There’s a distinction in the benefits industry between fee-based and commission-based benefit advisors, and the DoL’s proposed fiduciary rule favors fee-based brokers and likely would push some commission-based brokers out of the retirement market altogether, says JuIi McNeely, president of the National Association of Insurance and Financial Advisors.

McNeely testified during yesterday’s DoL fiduciary hearings that the proposed rule would have less impact on fee-based advisors and may even bring them new business as commission-based brokers drop out of the market.

“The fee-based advisors win with this proposal,” she said. “They win because they will continue to operate in the manner they always have.”

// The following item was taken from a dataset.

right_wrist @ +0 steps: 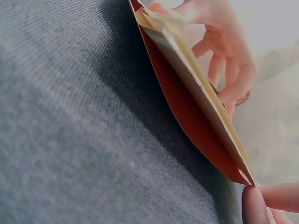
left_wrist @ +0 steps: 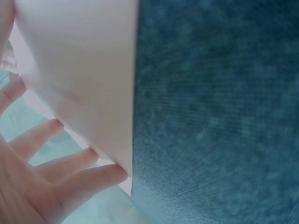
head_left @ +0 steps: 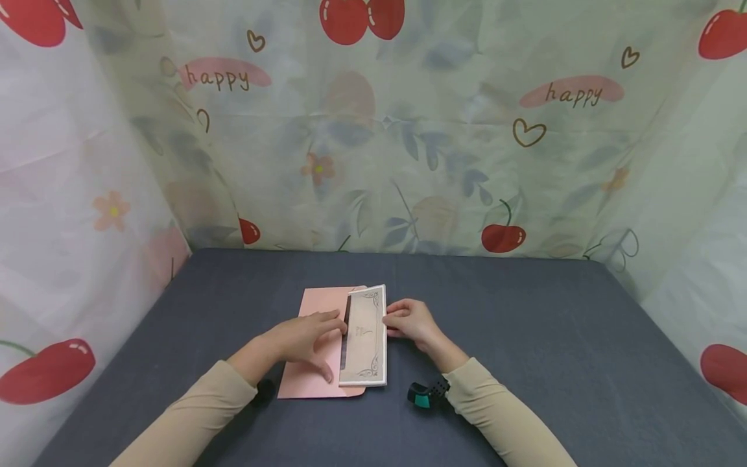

“The fee-based advisors really seem to be in favor of this proposal,” McNeely told EBA in an interview ahead of her testimony. “In my perspective, they have a chance of gaining something out of this proposal, because it’s likely that some commission-based advisors won’t continue in the retirement market.”

See also: SourceMedia’s complete coverage of the DoL’s fiduciary hearing

Fee-based advisors, she reiterated in her testimony, “will continue to operate in the same manner as usual. The extra burden is really on the commission-based advisors through the best interest contract exemption.”

Under the proposed regulation and the new Best Interest Contract Exemption (the BIC exemption) advisors would be able to receive commissions, revenue sharing, 12(b)1 fees and some other forms of “conflicted compensation” under stringent conditions. The BIC exemption requires a contract between the advisor, the financial institution and the client in which the financial institution and the advisor commit to a best interests standard requiring that the advisor act with the care, skill, prudence and diligence that a prudent person would exercise.

“Every one of my clients will have to sign a contract under the BIC. In my opinion it’s an unworkable solution and it’s going to be a costly and time-consuming solution. It’s never easy to get people to sign new paperwork, especially something as strongly named as a contract,” she said. “I believe I will have some clients that have no interest in signing it.”

Gregory McShea, general counsel for the advisory firm Janney Montgomery Scott LLC agreed, testifying during the same panel that the DoL’s proposed rule “eliminates investor choice and increases cost.”

“We offer our clients a choice of either working with advisor on a fee-based or commission-based model,” he said, adding that the two legal contracts provide different levels of service.

“As written, the proposal jeopardizes our ability to provide commission-based services to IRA clients when that might be the preferred model for them,” he said.

The other problematic piece about the BIC, she said, is the requirement these contracts be signed before advisors speak about any products.

“We can be educating the client up to a certain point, but as soon as we start speaking about a product, a contract needs to be signed. I think it would be better stated if it were to be signed at the time of sale, if in fact we do have to have a contract,” McNeely said.

The BIC also raises the potential for increased litigation, she testified.


McNeely also testified that the cost to comply with the proposed rule would be significant for advisors and cautioned that whenever costs are incurred “advisors have to pass them on to their clients in some way.”

“It’s also important to note that fee-based advisors work with a lot of wealthy individuals who usually have a high minimum account and most of those wealthy individuals can afford to pay those significant upfront fees, startup fees or planning fees. Smaller accounts of middle-America clients are not going to be able to do that,” she said.

“The bigger cost is the lost cost of advice,” McNeely said. “If somebody has a $5,000 balance in a 401(k) from a former employer and they don’t have somebody to talk to and get advice from, they likely will cash it out. That’s a huge cost with the penalties, the taxes, and now the person has no assets saved for retirement. There’s a significant cost for the loss of advice on those smaller accounts.”

Overall, the DoL’s proposed rule “will result in fewer employer plans, fewer participants in employer accounts and lower savings. I don’t think that’s what the Department of Labor has intended this rule to do. Their intention was to protect consumers, especially those middle-America consumers, and this will be counterproductive,” McNeely said.